Enfin, les contrats des AESH sont établis sur une année de 41 semaines et un volume horaire annualisé alors que l’année scolaire des élèves à accompagner ne compte que 36 semaines. Les rédacteurs du guide national et des guides académiques des AESH ont fait tout leur possible pour rendre lisible cette nébuleuse institutionnelle. Mais on peut comprendre que l’entreprise est très difficile, alors que le système évolue en permanence en vue d’être plus efficace et d’affronter la hausse permanente des effectifs.

En rassemblant les éléments de ce tableau, on saisit alors que la dialectique entre la hausse permanente des besoins et la lente et « précautionneuse » institutionnalisation de l’emploi des AESH forme un cocktail étrange et instable dont la régulation efficace et apaisée semble échapper aux tentatives successives des ministères concernés.
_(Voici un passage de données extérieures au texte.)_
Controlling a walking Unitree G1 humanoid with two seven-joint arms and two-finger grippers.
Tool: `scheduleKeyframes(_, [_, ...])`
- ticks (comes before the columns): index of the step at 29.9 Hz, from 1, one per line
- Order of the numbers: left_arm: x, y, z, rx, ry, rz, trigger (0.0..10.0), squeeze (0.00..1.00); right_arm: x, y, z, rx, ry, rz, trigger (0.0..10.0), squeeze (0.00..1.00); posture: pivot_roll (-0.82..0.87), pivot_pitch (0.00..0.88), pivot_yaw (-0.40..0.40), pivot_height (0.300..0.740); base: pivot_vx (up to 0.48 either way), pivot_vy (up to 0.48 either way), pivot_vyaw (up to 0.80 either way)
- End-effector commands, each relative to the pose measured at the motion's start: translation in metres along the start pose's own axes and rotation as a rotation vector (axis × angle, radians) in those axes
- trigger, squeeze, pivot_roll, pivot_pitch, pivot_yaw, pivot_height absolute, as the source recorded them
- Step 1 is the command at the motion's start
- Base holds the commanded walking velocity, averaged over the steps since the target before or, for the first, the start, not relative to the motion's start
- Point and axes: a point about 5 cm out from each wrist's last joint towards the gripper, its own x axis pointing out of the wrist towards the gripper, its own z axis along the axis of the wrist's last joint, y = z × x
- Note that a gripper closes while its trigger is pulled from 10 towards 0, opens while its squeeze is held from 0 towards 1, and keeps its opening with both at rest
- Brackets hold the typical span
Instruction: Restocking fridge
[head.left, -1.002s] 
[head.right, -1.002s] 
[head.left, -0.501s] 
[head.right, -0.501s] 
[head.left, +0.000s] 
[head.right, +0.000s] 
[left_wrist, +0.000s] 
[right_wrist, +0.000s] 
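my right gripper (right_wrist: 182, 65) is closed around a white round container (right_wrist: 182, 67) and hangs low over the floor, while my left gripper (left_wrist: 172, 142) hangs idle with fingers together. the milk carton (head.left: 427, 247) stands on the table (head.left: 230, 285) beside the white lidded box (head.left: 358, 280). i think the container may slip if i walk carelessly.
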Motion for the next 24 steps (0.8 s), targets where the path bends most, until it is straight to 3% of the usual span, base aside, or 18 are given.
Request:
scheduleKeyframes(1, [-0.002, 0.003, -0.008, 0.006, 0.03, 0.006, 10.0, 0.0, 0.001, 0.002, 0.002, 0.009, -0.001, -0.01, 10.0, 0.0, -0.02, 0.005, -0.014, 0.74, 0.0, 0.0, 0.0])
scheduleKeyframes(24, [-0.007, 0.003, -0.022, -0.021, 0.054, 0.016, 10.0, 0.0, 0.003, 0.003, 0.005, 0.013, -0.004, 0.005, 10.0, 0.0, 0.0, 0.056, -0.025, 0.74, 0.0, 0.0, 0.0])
Ce cocktail tend même à phagocyter toute la problématique de l’école inclusive. Se pose alors une double question. Quelle est, ou devrait être, la place des AESH dans l’école inclusive ? Et finalement, pourquoi la France a-t-elle crispé sa démarche d’éducation inclusive sur la seule dimension de l’accompagnement des élèves handicapés ? On y reviendra.